Work to be completed:
Count the lines in the data below that include the word "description", then state the total and nothing besides.

Information shown:
● ● ● ●

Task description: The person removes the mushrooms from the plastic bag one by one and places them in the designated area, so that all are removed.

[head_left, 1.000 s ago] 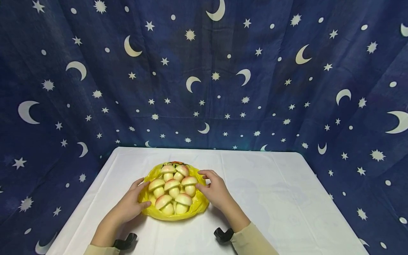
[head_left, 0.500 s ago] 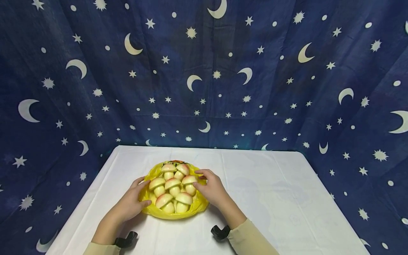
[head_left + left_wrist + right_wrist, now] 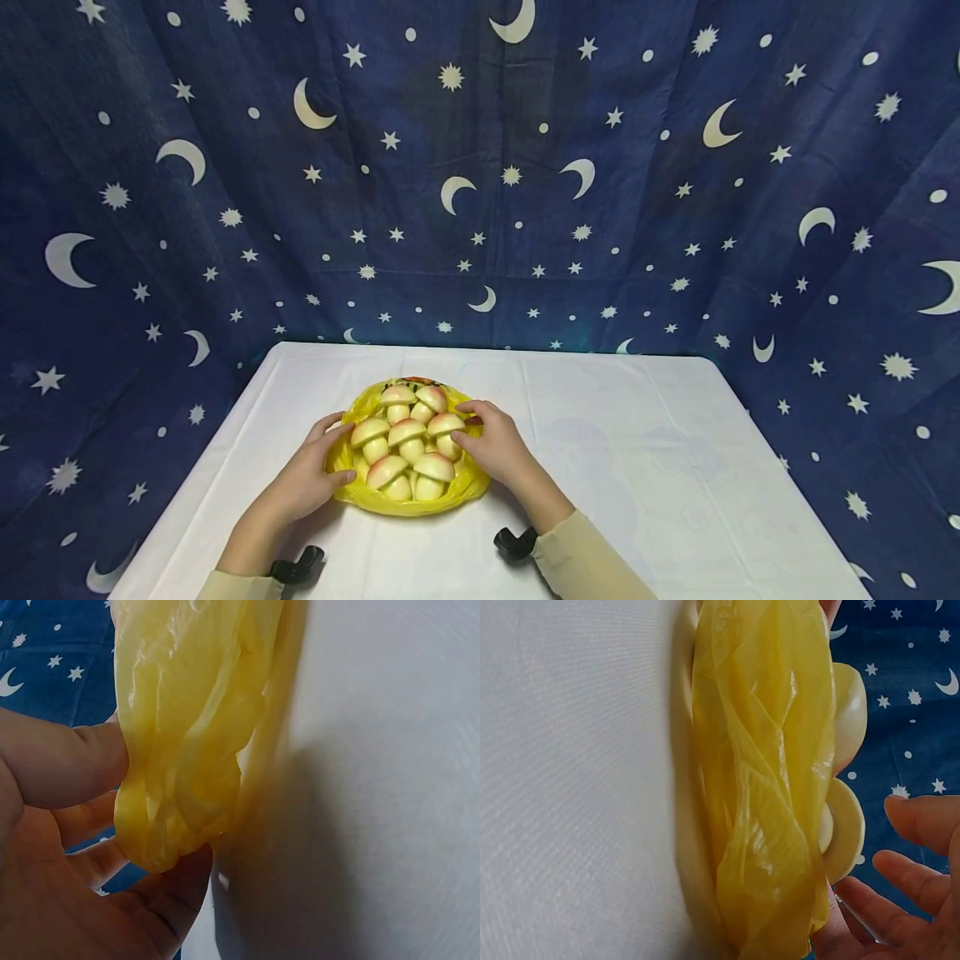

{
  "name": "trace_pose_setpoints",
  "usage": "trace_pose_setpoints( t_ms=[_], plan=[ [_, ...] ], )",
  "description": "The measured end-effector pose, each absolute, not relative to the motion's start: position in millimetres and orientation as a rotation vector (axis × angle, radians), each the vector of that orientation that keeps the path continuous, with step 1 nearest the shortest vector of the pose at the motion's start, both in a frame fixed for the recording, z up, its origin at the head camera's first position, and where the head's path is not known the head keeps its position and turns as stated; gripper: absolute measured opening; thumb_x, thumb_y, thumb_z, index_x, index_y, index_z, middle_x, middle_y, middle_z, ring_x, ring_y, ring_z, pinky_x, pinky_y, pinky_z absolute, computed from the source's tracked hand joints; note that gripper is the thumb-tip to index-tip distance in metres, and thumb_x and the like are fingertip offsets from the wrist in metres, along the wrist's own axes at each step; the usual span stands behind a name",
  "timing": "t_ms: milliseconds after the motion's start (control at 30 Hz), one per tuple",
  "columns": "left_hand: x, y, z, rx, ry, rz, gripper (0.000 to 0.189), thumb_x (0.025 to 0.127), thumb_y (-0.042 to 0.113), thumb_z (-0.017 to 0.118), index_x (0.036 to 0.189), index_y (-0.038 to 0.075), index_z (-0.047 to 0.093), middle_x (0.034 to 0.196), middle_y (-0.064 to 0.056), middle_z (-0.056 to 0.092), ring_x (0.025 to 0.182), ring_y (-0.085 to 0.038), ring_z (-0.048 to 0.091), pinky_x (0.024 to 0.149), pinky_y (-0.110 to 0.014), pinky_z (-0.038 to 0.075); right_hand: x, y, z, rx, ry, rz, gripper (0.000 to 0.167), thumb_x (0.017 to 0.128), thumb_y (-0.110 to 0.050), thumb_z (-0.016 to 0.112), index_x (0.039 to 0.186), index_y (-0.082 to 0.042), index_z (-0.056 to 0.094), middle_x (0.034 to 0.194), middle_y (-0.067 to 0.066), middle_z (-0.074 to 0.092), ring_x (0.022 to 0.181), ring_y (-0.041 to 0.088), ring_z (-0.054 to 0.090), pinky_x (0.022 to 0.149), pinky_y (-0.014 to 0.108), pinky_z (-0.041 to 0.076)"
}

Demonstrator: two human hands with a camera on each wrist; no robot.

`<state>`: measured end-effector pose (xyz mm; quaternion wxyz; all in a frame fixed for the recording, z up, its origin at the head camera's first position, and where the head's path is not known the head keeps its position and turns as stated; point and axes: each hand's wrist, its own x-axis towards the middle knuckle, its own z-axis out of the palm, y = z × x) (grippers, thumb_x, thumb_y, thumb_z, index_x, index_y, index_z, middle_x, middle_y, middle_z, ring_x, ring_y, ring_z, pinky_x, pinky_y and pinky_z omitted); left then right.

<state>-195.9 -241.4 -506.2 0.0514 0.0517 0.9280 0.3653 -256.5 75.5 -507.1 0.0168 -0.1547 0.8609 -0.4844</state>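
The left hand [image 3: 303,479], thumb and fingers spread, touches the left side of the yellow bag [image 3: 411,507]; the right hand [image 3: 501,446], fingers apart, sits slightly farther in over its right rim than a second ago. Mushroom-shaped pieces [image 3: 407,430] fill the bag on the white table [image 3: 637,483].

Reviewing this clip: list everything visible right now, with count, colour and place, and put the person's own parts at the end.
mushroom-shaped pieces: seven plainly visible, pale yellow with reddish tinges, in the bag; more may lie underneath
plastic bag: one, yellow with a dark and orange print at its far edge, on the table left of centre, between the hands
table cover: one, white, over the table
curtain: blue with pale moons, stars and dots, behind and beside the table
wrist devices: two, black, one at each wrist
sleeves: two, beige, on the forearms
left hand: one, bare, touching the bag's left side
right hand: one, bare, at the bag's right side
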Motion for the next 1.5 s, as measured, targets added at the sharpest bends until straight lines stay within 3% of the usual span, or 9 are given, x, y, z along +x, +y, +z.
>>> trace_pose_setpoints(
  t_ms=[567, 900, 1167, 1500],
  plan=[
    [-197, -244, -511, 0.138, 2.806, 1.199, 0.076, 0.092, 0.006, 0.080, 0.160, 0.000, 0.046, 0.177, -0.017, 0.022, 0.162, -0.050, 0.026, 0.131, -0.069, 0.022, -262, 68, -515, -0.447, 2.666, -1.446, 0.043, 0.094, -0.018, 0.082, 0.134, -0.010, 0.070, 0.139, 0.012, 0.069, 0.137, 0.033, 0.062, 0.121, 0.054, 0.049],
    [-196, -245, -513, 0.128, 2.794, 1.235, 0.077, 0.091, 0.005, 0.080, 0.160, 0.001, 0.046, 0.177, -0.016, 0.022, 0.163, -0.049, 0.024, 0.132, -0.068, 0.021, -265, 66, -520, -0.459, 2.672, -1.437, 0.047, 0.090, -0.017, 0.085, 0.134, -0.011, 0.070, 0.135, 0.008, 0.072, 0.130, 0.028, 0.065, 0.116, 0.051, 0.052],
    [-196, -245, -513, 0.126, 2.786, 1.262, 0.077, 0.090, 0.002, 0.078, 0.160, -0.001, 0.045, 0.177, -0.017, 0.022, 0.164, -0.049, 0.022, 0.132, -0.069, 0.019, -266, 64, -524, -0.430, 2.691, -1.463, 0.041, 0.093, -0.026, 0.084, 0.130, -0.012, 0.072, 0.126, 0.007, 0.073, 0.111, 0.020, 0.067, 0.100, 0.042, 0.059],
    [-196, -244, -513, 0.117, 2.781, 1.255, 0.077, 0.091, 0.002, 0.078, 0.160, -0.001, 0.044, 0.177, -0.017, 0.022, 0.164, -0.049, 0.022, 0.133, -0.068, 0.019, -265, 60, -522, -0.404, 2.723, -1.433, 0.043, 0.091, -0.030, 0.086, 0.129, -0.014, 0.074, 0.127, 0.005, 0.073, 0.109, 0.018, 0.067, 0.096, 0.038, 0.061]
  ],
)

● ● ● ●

Solution for this problem:
2